En mi adultez siguió esa costumbre, si bien por razones distintas: hablar con mis muertos, contarles historias. A cambio esperaba respuestas, que nunca llegaron. ¿O eran respuestas que a las seis de la tarde y sin aviso se soltara un aguacero enloquecido, o que los techos de lámina volaran por todas partes? Por eso, y porque descubrí que alimañas se refugiaban en los sepulcros más firmes, como hacía yo, dejé esa práctica. Más tarde supe que hombres y mujeres de las generaciones más recientes han convertido el panteón en hotel: van ahí a hacer el amor, gratis y sin sobresaltos; los más asiduos han habilitado alguna tumba para guardar cobijas, almohadas, esas cosas. Y he visto que en las inmediaciones de la ciudad de los muertos viven hombres y perros, muchos perros, por eso ya no voy, menos solo y de noche. (Stascia de la Garza me contó que en los cementerios de alguna ciudad europea —¿Praga?— mucha gente se ha instalado junto a las tumbas, o sobre ellas: ahí viven, entre muertos.)
Pero era de las brujas de lo que quería hablar.

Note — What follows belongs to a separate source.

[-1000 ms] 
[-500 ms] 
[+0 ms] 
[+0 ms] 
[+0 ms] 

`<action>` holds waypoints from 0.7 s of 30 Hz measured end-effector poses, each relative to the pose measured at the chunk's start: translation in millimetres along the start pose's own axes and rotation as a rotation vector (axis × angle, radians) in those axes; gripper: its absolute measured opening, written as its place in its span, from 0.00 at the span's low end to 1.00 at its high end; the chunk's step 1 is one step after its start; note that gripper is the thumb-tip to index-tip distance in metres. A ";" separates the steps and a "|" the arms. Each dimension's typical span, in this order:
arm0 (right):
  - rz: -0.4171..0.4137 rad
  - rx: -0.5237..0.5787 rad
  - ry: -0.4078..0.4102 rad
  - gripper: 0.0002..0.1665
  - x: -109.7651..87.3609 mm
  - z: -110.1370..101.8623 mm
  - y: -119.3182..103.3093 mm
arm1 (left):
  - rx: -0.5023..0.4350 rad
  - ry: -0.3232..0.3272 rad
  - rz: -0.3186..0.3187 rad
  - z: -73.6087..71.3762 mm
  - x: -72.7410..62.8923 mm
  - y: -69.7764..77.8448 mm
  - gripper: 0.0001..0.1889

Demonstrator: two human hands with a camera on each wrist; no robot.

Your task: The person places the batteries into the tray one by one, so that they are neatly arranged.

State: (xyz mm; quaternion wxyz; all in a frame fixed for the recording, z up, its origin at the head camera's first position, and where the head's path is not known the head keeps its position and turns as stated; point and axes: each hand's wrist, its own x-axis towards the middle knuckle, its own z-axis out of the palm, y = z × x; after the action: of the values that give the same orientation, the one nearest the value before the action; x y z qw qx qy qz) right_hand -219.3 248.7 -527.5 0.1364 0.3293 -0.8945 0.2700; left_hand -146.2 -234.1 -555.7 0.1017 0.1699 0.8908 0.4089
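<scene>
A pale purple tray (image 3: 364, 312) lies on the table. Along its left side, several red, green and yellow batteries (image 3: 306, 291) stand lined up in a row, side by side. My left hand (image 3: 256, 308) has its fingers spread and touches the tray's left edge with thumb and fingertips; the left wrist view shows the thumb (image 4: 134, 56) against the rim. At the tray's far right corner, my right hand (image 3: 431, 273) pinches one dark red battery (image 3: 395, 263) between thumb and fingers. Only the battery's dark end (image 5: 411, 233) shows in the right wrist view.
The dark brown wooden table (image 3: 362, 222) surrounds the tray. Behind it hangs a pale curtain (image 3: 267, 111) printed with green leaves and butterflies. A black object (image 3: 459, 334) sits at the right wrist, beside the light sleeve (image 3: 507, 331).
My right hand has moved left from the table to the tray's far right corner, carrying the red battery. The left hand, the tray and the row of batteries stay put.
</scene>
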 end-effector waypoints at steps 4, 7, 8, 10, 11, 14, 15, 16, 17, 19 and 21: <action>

En uno de los constantes viajes que he debido hacer de México a Tlachichilco y al revés debido a la enfermedad que me ha obligado a refugiarme en la que fue casa de mis padres y en la que ahora vive mi hermana Carmen (“la que regala cadenitas”), manejaba una cómoda camioneta mi hijo Erick; en el lugar del copiloto dormitaba su tío Alfredo, y en la parte posterior iba yo pensando, sólo pensando: no estaba ni borracho ni crudo ni tenía hambre (en el tramo México-Tulancingo habíamos comido barbacoa). Eran las diez y media de la noche y viajábamos en silencio rumbo al pueblo, Erick muy atento casi pegado a la montaña para evitar los precipicios que amenazan al otro lado de la carretera de terracería. De repente, sin ningún aviso, una exacta bola de lumbre apareció junto al camino, flotando a la velocidad del automóvil, sin despedir algún resplandor. Calculo que iba a cuatro metros de nosotros, y su “acompañamiento” no duró más de un minuto y medio, acaso dos minutos, tiempo en que me dediqué a buscar en la bola anaranjada rasgos metálicos que indicaran que se trataba de una máquina, o de lo que en el mundo maussaniano se conoce como ovni. No se hicieron comentarios al respecto. Media hora más tarde estábamos en casa, cenando, y nos fuimos a dormir. Yo permanecí insomne, pensando, sólo pensando…
Al día siguiente, por la mañana, pregunté a mi hijo y a su tío si la noche previa habían visto lo mismo que yo: negaron al unísono. Ese día y los subsiguientes hablé del suceso a quienes se me atravesaban, y me sorprendió la unicidad de sus respuestas: “Ah, la bruja; viste una bruja” Y aunque nadie las había visto se referían a las brujas con seguridad apabullante. Sólo un ayudante de Carmen, viejo habitante de la comunidad La Mina, aseguró haberlas visto volar a la distancia y que son cosa común.
Me extrañó que a pesar de haber estado tantísimas veces en Tlachichilco no hubiese oído mencionar el asunto. Sea como sea, aunque no creo en duendes, en fantasmas, en muertos redivivos y esas cosas, yo vi una bruja.